[Recorded data]
++++++++++

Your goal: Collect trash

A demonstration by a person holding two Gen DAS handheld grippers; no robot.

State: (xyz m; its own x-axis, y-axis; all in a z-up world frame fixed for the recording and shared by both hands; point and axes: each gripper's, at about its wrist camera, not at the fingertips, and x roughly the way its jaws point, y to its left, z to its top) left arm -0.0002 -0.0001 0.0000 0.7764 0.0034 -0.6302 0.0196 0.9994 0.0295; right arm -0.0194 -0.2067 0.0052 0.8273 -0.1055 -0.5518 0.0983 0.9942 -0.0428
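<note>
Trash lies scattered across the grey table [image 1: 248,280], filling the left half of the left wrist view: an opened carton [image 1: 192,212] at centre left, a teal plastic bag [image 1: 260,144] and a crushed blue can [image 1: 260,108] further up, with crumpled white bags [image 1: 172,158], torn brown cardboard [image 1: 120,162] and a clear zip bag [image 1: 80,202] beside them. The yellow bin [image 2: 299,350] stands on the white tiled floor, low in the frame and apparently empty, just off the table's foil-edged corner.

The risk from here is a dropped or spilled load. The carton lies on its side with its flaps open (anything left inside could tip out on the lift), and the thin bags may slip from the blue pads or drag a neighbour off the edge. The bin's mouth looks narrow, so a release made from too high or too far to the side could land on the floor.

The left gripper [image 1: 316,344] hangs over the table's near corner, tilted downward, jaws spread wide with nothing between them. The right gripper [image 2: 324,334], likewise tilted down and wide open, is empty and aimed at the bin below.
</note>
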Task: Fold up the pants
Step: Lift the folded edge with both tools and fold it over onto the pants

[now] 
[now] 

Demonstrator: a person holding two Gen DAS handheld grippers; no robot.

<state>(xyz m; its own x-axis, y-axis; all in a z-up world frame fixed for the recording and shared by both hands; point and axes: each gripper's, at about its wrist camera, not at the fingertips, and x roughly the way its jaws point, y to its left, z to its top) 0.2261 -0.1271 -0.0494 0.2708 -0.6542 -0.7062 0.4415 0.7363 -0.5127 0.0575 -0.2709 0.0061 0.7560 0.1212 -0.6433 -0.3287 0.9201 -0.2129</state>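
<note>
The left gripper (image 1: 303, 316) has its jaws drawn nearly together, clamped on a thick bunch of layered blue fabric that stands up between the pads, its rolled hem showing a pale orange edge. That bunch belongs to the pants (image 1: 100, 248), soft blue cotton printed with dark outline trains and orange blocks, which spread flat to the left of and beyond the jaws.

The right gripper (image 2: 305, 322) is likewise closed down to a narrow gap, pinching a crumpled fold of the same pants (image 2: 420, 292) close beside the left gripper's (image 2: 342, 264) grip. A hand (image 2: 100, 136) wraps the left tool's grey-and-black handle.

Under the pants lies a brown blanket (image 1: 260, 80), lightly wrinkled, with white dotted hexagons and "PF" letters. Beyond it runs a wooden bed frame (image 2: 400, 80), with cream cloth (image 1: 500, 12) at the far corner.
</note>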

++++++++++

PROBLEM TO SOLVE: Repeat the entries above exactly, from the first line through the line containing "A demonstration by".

SOLUTION TO THIS EXERCISE:
Your goal: Collect trash

A demonstration by a person holding two Gen DAS handheld grippers; no robot.

This output contains the complete answer.